El aliento de Chikako se materializaba en el frío aire en una estela blancuzca.
– Se escondía bajo las sombras del tobogán -prosiguió, con tono indignado-. Tsutomu estaba corriendo y se agachó para sortearlo. Fue cuando la descubrió, ahí escondida. El niño, sorprendido, pensó: «¿Qué estará haciendo aquí?». Si además, se trataba de una niña con la que se metía siempre, razón de más para… para dejar de correr. Quizá le dijo algo. Y, de repente, se vio envuelto en llamas, ¿verdad? ¡Aquella niña era vital para la resolución del caso!
Chikako buscó alguna reacción en el rostro de Makihara, pero él mantenía los ojos cerrados.
– Intentaron hacer una especie de breve búsqueda -explicó con sosiego-. Buscaban a una niña de la edad de Tsutomu. Me trajeron fotos de todas las niñas que asistían al colegio de mi hermano, y también de otras escuelas. Sin embargo, no estaba entre ellas. La chica que yo había visto no aparecía en ninguna de esas fotos. Tal vez estuviera confuso porque vi muchísimas fotos, pero de cualquier modo, no logré identificarla.

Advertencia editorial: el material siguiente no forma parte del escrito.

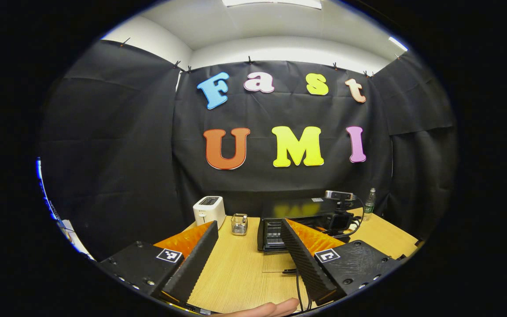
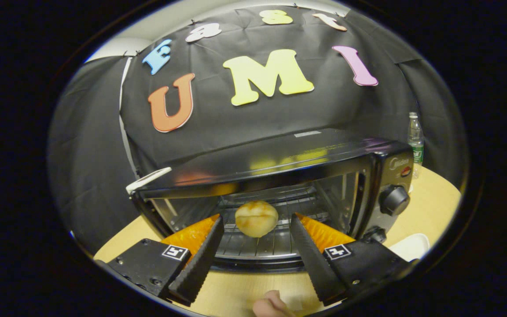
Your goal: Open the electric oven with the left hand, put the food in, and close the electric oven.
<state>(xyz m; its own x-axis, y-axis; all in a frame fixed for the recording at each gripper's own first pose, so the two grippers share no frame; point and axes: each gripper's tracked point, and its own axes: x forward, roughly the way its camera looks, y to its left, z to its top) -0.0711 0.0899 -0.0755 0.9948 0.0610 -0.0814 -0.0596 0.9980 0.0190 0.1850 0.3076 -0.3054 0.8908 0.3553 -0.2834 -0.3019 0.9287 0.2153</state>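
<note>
In the right gripper view the right hand-held gripper [image 2: 253, 246] hangs with its fingers spread wide and empty before the electric oven [image 2: 280, 176], whose door is down; a pale round bun [image 2: 256, 218] sits on the wire rack [image 2: 262, 242] inside, clear of both fingers; in the left gripper view the left hand-held gripper [image 1: 249, 255] is likewise open and empty over the wooden bench [image 1: 240, 273], well back from the oven; a white toaster [image 1: 209, 210] and a small glass jar [image 1: 239, 223] stand to the oven's left.
</note>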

»Ya imaginará lo que sucedió a continuación. «Oh, ¿no reconoce a esa misteriosa niña? Bueno, supongo que eso significa que nunca estuvo allí. De todos modos, su historia no se sostiene. ¿Una niña pequeña que se disculpa por haber quemado vivo a otro crío? Sí, claro. ¿Ese muchacho insinúa que una niña se paseaba por el parque cargando un lanzallamas? ¿Para incinerar a un gamberro? Venga ya. Todo es fruto de su imaginación.»
Daba la sensación de que Makihara estaba leyendo el programa de una ceremonia a la que no quería asistir.
– Y aunque sabía que eso era lo que empezaban a creer todos, lo único que pude hacer fue quedarme ahí plantado y dejar que sucediese. Incluso mis padres creyeron que la conmoción me había dejado algo perturbado.
»Entonces, el resto de adultos concluyeron que estaba mintiendo. Los profesores, la policía, los bomberos. Y cuando compartieron su punto de vista con mis padres, quedaron horrorizados. «¿Que nuestro chico ha mentido? ¿Que se ha inventado esa historia? ¿Por qué? ¿Cómo se atreven a insinuar algo así? Es nuestro hijo mayor, y es un chico muy sensato. Siempre ha sido muy maduro. ¿Por qué se inventaría una historia tan disparatada y se aferraría a ella?» Todas esas preguntas, como era de esperar, llevaron a la conclusión final.